Prediction-based F1 scores¶

[18]:

scores = manuscript_utils.aggregate_scores(summary, "prediction_f1", categories=dataset_test.categories)
num_steps = 3
num_categories = len(dataset_test.categories)

figsize = (5.25, 5.75)
fig = plt.figure(figsize=figsize)

panel = vis.Panel(*figsize, extent=(0, 0, *figsize))
top, bottom = panel.divide(sizes_absolute=[3, 0], spacing_absolute=1.25, orientation="vertical")
panels_top = top.divide(sizes_absolute=[3, 0], spacing_absolute=1.25, orientation="horizontal")

ax_confusion = panels_top[0].get_ax(fig, label="A", spines=[True] * 4)
right = panels_top[1].divide(sizes_absolute=[0.5, 2, 0], spacing=0, orientation="vertical")
right[0].get_ax(fig, label="B").axis("off")  # emtpy axes aligned with confusion matrix
ax_macro_f1 = right[1].get_ax(fig)  # actual axes for errorbars
ax_category_f1 = bottom.get_ax(fig, label="C")

####

plot_confusion_matrix(
    np.array([y["pred"]["prediction"] for y in confusion], dtype=object),
    np.array([y["true"]["prediction"] for y in confusion], dtype=object),
    show_colorbar=False,
    ax=ax_confusion,
)
ax_confusion.set_ylabel("Predicted intervals", labelpad=25)
ax_confusion.set_xlabel("Annotated category\n(max overlapping)", labelpad=25)

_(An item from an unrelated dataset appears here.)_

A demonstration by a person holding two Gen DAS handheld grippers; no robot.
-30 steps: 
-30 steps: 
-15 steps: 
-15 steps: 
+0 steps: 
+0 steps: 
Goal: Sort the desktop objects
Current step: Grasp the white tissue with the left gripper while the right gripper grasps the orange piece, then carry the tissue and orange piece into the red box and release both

vis.add_xtick_boxes(range(len(category_labels)), 0.975, ax_confusion, labels=category_labels, colors=colors, **box_kwargs)
vis.add_ytick_boxes(range(len(category_labels)), 0.975, ax_confusion, labels=category_labels, colors=colors, **box_kwargs)

####

manuscript_utils.plot_errorbars(
    ax_macro_f1,
    *scores["macro-all"].to_numpy().T,
    ylabel="'Prediction' macro F1",
)

x = [x for idx in range(num_categories) for x in np.arange(num_steps) + idx * num_categories / 1.75]
means, stds = pd.concat([scores[category] for category in dataset_test.categories]).to_numpy().T
manuscript_utils.plot_errorbars(
    ax_category_f1,
    means,
    stds,
    x=x,
    padding=1,
    xticklabels=("model", "smooth", "thresh") * num_categories,
    ylabel="'Prediction' category F1",
)
for (idx, category), color in zip(enumerate(category_labels), colors):
    x_left = x[num_steps * idx] - 0.5
    x_right = x[num_steps * (idx + 1) - 1] + 0.625
    ax_category_f1.axvspan(x_left, x_right, color=color, alpha=0.25, lw=0)
    vis.add_xtick_box(
        (x_left + x_right) / 2,
        x_right - x_left,
        ax_category_f1,
        y="top",
        text=category,
        color=color,
        **box_kwargs,
    )

../_images/source_results_and_figures-cichlids_25_0.svg

Timestamp-based F1 scores¶

[19]:

scores = manuscript_utils.aggregate_scores(summary, "timestamp_f1", categories=dataset_test.categories)
num_steps = 3
num_categories = len(dataset_test.categories)

figsize = (5.25, 5.75)
fig = plt.figure(figsize=figsize)

panel = vis.Panel(*figsize, extent=(0, 0, *figsize))
top, bottom = panel.divide(sizes_absolute=[3, 0], spacing_absolute=1.25, orientation="vertical")
panels_top = top.divide(sizes_absolute=[3, 0], spacing_absolute=1.25, orientation="horizontal")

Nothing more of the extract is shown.